From the first line to the last, print the material exactly, skipping the pictures.

_ _ _

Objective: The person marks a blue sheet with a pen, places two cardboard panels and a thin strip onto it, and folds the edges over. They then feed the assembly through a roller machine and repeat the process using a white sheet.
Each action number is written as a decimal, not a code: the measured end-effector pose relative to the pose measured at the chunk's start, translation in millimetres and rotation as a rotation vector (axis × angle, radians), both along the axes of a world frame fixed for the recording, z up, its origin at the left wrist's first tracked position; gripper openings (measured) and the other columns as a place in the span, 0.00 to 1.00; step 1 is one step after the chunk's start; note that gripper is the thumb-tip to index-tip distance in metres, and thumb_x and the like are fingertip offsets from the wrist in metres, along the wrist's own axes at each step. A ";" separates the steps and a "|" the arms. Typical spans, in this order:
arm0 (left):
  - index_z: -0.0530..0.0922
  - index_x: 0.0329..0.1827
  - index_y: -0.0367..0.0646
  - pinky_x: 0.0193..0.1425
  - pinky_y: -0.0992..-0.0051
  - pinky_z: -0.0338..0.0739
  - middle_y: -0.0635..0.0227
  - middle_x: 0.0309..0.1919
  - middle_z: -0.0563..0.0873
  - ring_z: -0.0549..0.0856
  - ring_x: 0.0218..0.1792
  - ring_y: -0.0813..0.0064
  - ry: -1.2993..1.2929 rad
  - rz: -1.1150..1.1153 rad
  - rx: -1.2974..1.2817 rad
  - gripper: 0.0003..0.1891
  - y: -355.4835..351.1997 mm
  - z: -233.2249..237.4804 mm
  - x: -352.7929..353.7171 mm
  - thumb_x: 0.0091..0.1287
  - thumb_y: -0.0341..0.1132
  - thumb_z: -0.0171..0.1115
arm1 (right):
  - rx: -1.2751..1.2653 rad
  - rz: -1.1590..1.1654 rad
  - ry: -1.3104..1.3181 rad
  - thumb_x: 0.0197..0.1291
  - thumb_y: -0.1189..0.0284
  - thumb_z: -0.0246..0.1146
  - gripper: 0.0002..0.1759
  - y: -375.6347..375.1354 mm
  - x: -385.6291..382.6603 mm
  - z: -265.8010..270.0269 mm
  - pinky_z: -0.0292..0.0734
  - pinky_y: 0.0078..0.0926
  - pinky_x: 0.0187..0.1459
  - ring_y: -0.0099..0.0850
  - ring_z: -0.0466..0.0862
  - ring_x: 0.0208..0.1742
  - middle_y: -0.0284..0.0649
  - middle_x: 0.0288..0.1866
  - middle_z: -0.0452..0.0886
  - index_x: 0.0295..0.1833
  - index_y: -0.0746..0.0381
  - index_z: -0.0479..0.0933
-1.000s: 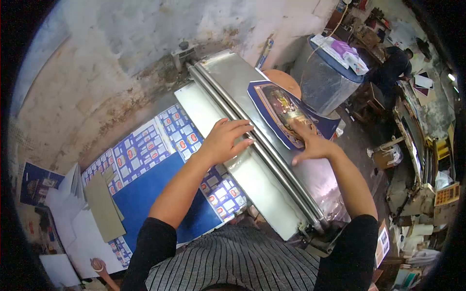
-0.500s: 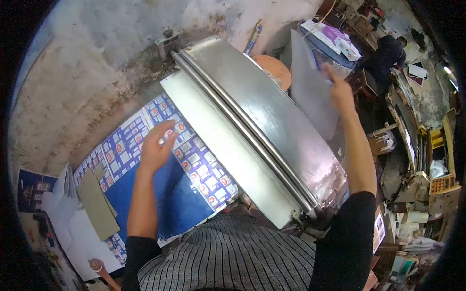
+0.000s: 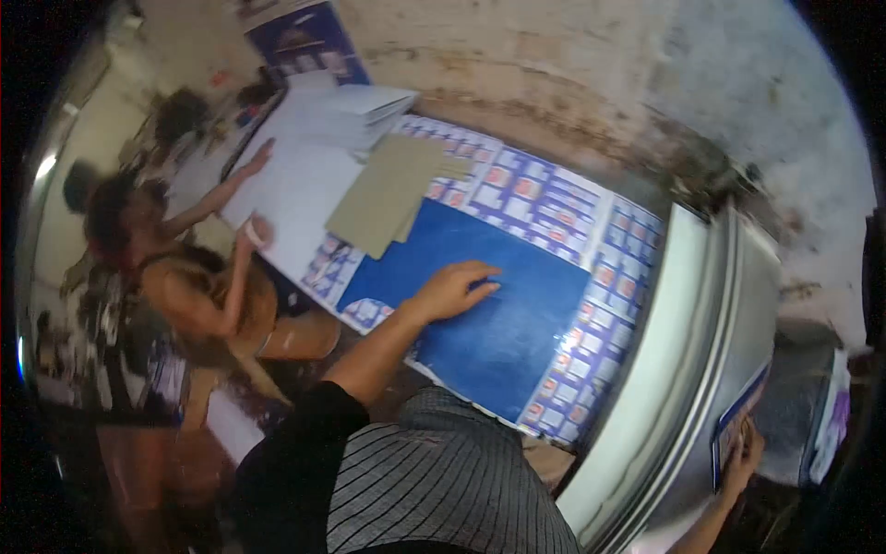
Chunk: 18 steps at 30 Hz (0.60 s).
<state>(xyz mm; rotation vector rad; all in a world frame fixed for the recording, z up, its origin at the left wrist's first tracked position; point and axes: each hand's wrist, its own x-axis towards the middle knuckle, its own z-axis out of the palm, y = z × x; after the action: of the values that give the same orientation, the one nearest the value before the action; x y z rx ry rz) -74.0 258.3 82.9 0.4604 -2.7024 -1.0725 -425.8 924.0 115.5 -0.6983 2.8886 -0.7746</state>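
Note:
My left hand (image 3: 454, 292) is over the blue sheet (image 3: 498, 346), its fingers loosely bent and apart, with nothing held. That sheet lies on a table surface printed in purple and white (image 3: 544, 189). At the right, beyond the steel rollers, my right hand (image 3: 746, 452) grips a flat, dark-blue-edged panel (image 3: 729, 427) tilted over the machine's metal cover (image 3: 761, 319). The panel's face is mostly turned away from view. Olive-grey boards (image 3: 383, 198) lie partly over the blue sheet's far left corner.
A white roller bed with steel rollers (image 3: 688, 406) runs along the table's right side. Large white sheets (image 3: 309, 175) are stacked at the left, where another person (image 3: 198, 291) rests both hands on them. A stained wall (image 3: 572, 65) borders the back.
The view has swung left, bringing the other person into sight. My right hand, earlier stretched out past the machine, now holds the panel over its cover. My left hand stays above the table.

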 end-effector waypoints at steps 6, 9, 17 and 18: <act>0.82 0.61 0.43 0.60 0.60 0.79 0.53 0.56 0.86 0.84 0.57 0.51 -0.126 0.039 0.004 0.19 9.4 -17.2 20.5 0.74 0.44 0.61 | 0.134 -0.227 -0.023 0.74 0.38 0.44 0.45 -30.9 -47.7 -27.9 0.44 0.51 0.81 0.52 0.48 0.85 0.52 0.86 0.46 0.84 0.57 0.50; 0.82 0.60 0.42 0.60 0.58 0.78 0.52 0.55 0.86 0.84 0.57 0.51 -0.045 -0.064 -0.070 0.19 23.3 -11.4 -3.0 0.73 0.44 0.61 | 0.221 -0.144 0.156 0.75 0.45 0.50 0.41 -80.3 -43.5 -16.2 0.53 0.49 0.79 0.50 0.54 0.84 0.54 0.84 0.52 0.83 0.58 0.55; 0.81 0.62 0.42 0.70 0.57 0.72 0.53 0.64 0.81 0.79 0.65 0.52 0.239 -0.492 -0.090 0.20 128.2 11.9 -142.1 0.69 0.39 0.66 | 0.483 -0.044 0.257 0.67 0.43 0.58 0.45 -133.8 28.2 27.8 0.47 0.51 0.80 0.51 0.54 0.83 0.52 0.83 0.56 0.81 0.59 0.60; 0.81 0.62 0.43 0.70 0.58 0.72 0.54 0.65 0.80 0.79 0.65 0.52 0.260 -0.528 -0.110 0.20 141.3 17.3 -155.9 0.68 0.39 0.67 | 0.468 -0.034 0.238 0.67 0.44 0.58 0.45 -136.8 31.0 30.3 0.46 0.54 0.79 0.50 0.51 0.84 0.49 0.85 0.54 0.81 0.58 0.59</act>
<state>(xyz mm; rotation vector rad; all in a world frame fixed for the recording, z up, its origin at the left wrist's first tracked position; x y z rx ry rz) -229.9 399.6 100.1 -0.4093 -2.6810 -0.9980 -394.9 787.1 145.8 -0.7207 3.1158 0.0013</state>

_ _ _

## Solution to this exercise
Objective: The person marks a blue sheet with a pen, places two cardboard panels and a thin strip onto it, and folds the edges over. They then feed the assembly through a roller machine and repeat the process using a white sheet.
Each action number is written as a decimal, not a code: the measured end-effector pose relative to the pose measured at the chunk's start, translation in millimetres and rotation as a rotation vector (axis × angle, radians), both along the axes of a world frame fixed for the recording, z up, its origin at the left wrist's first tracked position; gripper openings (measured) and the other columns as a place in the span, 0.00 to 1.00; step 1 is one step after the chunk's start; note that gripper is the thumb-tip to index-tip distance in metres, and thumb_x and the like are fingertip offsets from the wrist in metres, along the wrist's own axes at each step. A ";" separates the steps and a "|" the arms. Typical spans, in this order:
arm0 (left):
  - index_z: -0.0530..0.0922
  - index_x: 0.0329..0.1827
  - index_y: -0.0367..0.0646
  - pinky_x: 0.0193..0.1425
  - pinky_y: -0.0992..-0.0051
  - pinky_z: -0.0338..0.0739
  - middle_y: -0.0635..0.0227
  - middle_x: 0.0309..0.1919
  - middle_z: -0.0563..0.0873
  - ring_z: -0.0549..0.0856
  - ring_x: 0.0218..0.1792
  - ring_y: -0.0813..0.0064
  - ry: -1.2993..1.2929 rad
  - rz: -1.1150..1.1153 rad
  - rx: -1.2974..1.2817 rad
  - gripper: 0.0003..0.1891
  - y: -355.4835..351.1997 mm
  - z: -233.2249..237.4804 mm
  - x: -352.7929..353.7171 mm
  - thumb_x: 0.0091..0.1287
  - thumb_y: -0.0341..0.1132
  - thumb_z: -0.0171..0.1115
arm1 (right):
  - rx: -1.2751..1.2653 rad
  - rz: -1.1590..1.1654 rad
  - ry: -1.3104..1.3181 rad
  - thumb_x: 0.0197..0.1291
  - thumb_y: -0.1189..0.0284
  - thumb_z: -0.0246..0.1146
  - gripper: 0.0002..0.1759
  - y: -375.6347..375.1354 mm
  - x: -385.6291..382.6603 mm
  - z: -265.8010..270.0269 mm
  - pinky_z: -0.0292..0.0734
  - pinky_y: 0.0078..0.0926
  - pinky_x: 0.0187..0.1459
  - ring_y: -0.0099..0.0850
  - ring_z: -0.0466..0.0862
  - ring_x: 0.0208..0.1742
  - middle_y: -0.0284..0.0649
  - middle_x: 0.0288..0.1866
  - middle_z: -0.0452..0.0886
  - index_x: 0.0295..0.1833
  - index_y: -0.0746..0.0381
  - index_z: -0.0479..0.0933
-1.000s: 
-0.500s: 
+0.000s: 
Chunk: 18 steps at 30 Hz (0.60 s).
<state>(xyz mm; rotation vector rad; all in a world frame fixed for the recording, z up, its origin at the left wrist's first tracked position; point and axes: each hand's wrist, its own x-axis towards the middle knuckle, its own z-axis out of the palm, y = z × x; after the action: of the values that give the same orientation, the one nearest the value before the action; x y z rx ry rz) -74.0 258.3 82.9 0.4604 -2.7024 -1.0725 -425.8 924.0 115.5 -0.6983 2.8886 -0.7746</state>
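Note:
My left hand (image 3: 454, 292) is over the blue sheet (image 3: 498, 346), its fingers loosely bent and apart, with nothing held. That sheet lies on a table surface printed in purple and white (image 3: 544, 189). At the right, beyond the steel rollers, my right hand (image 3: 746, 452) grips a flat, dark-blue-edged panel (image 3: 729, 427) tilted over the machine's metal cover (image 3: 761, 319). The panel's face is mostly turned away from view. Olive-grey boards (image 3: 383, 198) lie partly over the blue sheet's far left corner.
A white roller bed with steel rollers (image 3: 688, 406) runs along the table's right side. Large white sheets (image 3: 309, 175) are stacked at the left, where another person (image 3: 198, 291) rests both hands on them. A stained wall (image 3: 572, 65) borders the back.
The view has swung left, bringing the other person into sight. My right hand, earlier stretched out past the machine, now holds the panel over its cover. My left hand stays above the table.
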
 end-effector waypoints at steps 6, 9, 17 and 18: <act>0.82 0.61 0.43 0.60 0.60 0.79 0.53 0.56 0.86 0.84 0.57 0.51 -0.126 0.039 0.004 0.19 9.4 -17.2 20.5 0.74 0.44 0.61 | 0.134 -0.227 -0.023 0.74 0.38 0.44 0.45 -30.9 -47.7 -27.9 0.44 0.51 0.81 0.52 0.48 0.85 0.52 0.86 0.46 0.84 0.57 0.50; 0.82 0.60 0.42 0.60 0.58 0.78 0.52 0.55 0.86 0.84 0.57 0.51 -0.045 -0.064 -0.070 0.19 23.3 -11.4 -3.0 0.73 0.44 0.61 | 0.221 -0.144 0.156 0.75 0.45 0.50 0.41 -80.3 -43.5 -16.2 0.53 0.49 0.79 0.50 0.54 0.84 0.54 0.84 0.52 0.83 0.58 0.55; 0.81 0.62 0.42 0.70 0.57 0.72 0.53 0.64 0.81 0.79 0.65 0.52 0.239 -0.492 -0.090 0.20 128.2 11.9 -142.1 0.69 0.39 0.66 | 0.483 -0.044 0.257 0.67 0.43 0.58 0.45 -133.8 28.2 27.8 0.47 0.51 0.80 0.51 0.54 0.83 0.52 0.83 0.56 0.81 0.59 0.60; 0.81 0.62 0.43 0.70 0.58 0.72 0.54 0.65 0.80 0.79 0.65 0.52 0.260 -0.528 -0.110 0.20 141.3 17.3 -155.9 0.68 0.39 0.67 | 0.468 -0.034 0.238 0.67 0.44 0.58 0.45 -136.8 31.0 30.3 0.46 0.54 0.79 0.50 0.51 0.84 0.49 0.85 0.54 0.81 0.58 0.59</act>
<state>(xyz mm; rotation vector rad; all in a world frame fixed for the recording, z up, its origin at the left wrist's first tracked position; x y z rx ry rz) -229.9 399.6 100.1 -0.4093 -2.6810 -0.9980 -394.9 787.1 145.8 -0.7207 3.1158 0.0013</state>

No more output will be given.